What to work on: Only one stretch of the data below is wanted: the lines from the one with "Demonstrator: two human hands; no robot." through the one with "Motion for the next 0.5", repeated exactly.

*** Opening of Records provided ***

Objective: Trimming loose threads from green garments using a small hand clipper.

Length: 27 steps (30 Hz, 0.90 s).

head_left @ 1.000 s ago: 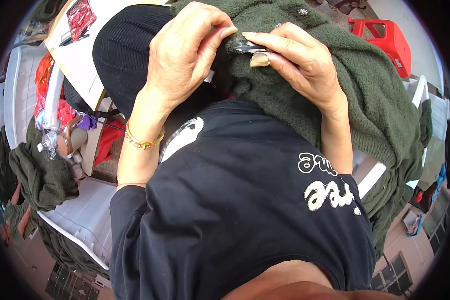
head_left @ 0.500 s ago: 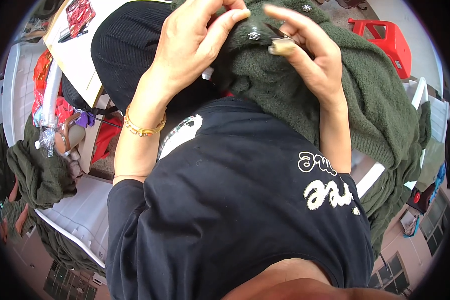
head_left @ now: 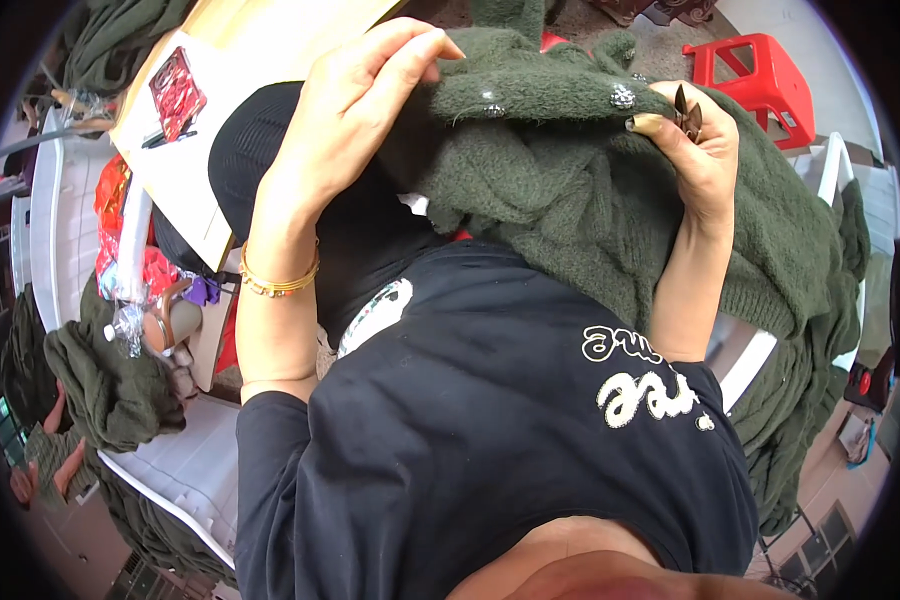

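Note:
A dark green fuzzy knit garment lies across my lap, with its edge band stretched between both hands. Sparkly round buttons sit along that band. My left hand, a gold bangle at its wrist, is closed with thumb and fingers together at the band's left end. At the right end, my right hand grips the band by a button. Small dark pointed snips are tucked in the right hand, blades up. A yellowish cover sits on the right thumb tip.
A pale wooden table at upper left bears a red patterned phone case and pens. A red plastic stool stands at upper right. More green knitwear lies over a white plastic bin at left.
My right hand has moved right and slightly down, and my left hand slightly down. The band with the buttons is now stretched out between them. The view has shifted slightly.

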Available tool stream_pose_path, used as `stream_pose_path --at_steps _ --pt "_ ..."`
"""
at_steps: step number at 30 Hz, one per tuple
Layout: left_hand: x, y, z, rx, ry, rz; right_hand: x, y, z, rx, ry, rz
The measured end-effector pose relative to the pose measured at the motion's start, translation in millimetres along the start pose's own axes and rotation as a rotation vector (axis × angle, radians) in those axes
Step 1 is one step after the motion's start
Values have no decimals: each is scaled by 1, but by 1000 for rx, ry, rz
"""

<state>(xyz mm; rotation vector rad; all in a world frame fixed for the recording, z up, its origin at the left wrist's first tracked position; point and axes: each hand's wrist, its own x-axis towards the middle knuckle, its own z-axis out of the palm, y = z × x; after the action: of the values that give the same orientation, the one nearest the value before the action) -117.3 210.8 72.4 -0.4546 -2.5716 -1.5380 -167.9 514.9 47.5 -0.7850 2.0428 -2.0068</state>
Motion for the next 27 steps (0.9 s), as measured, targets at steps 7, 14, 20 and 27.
stream_pose_path --at_steps 7,14,20,27 --pt "-1 -3 9 -262 -47 80 -2 16 -10 78 94 30" --pt "7 26 23 67 41 226 -7 26 -20 -41 183 43" --pt "5 24 27 -26 87 64 -7 24 -20 -47 167 50" --pt "8 9 28 -123 137 73 -5 19 -17 -110 167 52"
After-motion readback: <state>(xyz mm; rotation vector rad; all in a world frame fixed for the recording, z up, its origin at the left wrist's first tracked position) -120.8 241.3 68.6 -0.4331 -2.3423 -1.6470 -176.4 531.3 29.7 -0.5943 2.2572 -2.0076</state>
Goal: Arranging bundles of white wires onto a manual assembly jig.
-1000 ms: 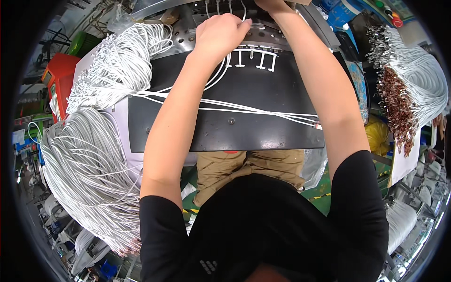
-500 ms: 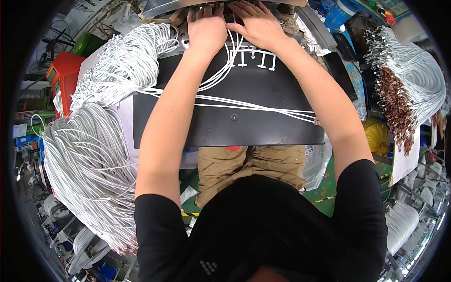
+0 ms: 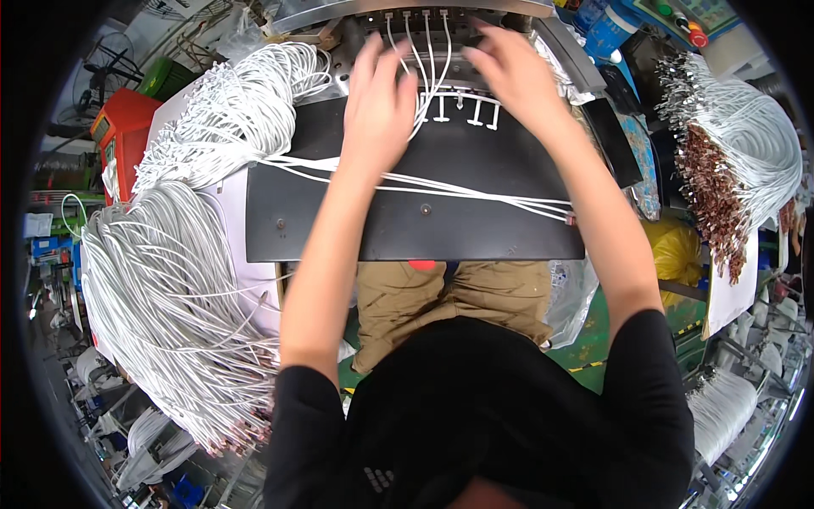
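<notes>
My left hand (image 3: 377, 106) lies flat on the far part of a black work plate (image 3: 415, 220), fingers apart, pressing on white cables (image 3: 428, 64) that run up into a row of sockets on a metal machine (image 3: 407, 13). My right hand (image 3: 513, 76) hovers beside it with its fingers spread, just over several short white T-shaped pieces (image 3: 462, 109). It grips nothing that I can see. A few long white cables (image 3: 475, 193) cross the plate from left to right.
A big sheaf of white cables (image 3: 161, 288) hangs off the table at my left, with another bundle (image 3: 237, 110) behind it. At the right hangs a bundle with brown ends (image 3: 721, 170). A red box (image 3: 123, 127) stands far left, a yellow bag (image 3: 674, 250) lower right.
Both hands have drawn back a little from the machine's sockets toward me and spread their fingers. Cables now stand plugged in a row at the top.
</notes>
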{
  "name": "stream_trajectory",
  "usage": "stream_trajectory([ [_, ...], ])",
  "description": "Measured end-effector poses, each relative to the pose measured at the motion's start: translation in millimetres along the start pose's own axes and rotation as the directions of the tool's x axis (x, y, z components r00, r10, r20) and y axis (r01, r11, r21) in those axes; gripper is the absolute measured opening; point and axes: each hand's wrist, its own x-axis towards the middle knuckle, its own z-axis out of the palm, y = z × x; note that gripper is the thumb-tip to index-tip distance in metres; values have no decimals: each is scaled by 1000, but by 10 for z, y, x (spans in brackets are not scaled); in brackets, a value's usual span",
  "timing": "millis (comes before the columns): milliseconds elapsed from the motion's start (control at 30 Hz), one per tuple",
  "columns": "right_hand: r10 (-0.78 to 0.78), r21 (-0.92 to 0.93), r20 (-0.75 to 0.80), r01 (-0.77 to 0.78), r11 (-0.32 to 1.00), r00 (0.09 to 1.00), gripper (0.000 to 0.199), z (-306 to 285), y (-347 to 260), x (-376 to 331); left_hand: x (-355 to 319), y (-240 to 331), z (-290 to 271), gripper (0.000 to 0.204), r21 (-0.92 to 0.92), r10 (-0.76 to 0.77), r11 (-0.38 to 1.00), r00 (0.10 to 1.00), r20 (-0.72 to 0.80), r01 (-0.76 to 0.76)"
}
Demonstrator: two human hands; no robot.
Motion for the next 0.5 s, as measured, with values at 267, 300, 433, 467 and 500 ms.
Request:
stream_trajectory([
  [267, 408, 51, -205, -406, 912, 890, 23, -1284, 507, -2923, -2248, 417, -1298, 34, -436, -359, -152, 362, 860, 887],
  [300, 405, 74, 31, -406, 911, 914, 17, -1174, 349, -3174, -2344, 361, -1277, 32, -534, -558, -178, 362, 747, 827],
  [433, 544, 226, 333, -625, 747, 770, 11, -664, -418, -3192, -2577, 69, -1061, 28, -707, -874, -110, 270, 403, 699],
  [467, 644, 288, 349, -732, 618, 681, 13, -604, -479, -3085, -2570, -17, -1036, 27, -695, -891, -53, 279, 357, 717],
  [500, 716, 354, 381, -808, 471, 585, 15, -506, -512, -2962, -2548, -98, -1060, 26, -681, -909, 16, 294, 295, 732],
])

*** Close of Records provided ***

Solution to the problem:
Demonstrator: two human hands; no robot.
Motion for the next 0.5 s, as measured, with values at 267, 300, 433, 467 and 500 ms.

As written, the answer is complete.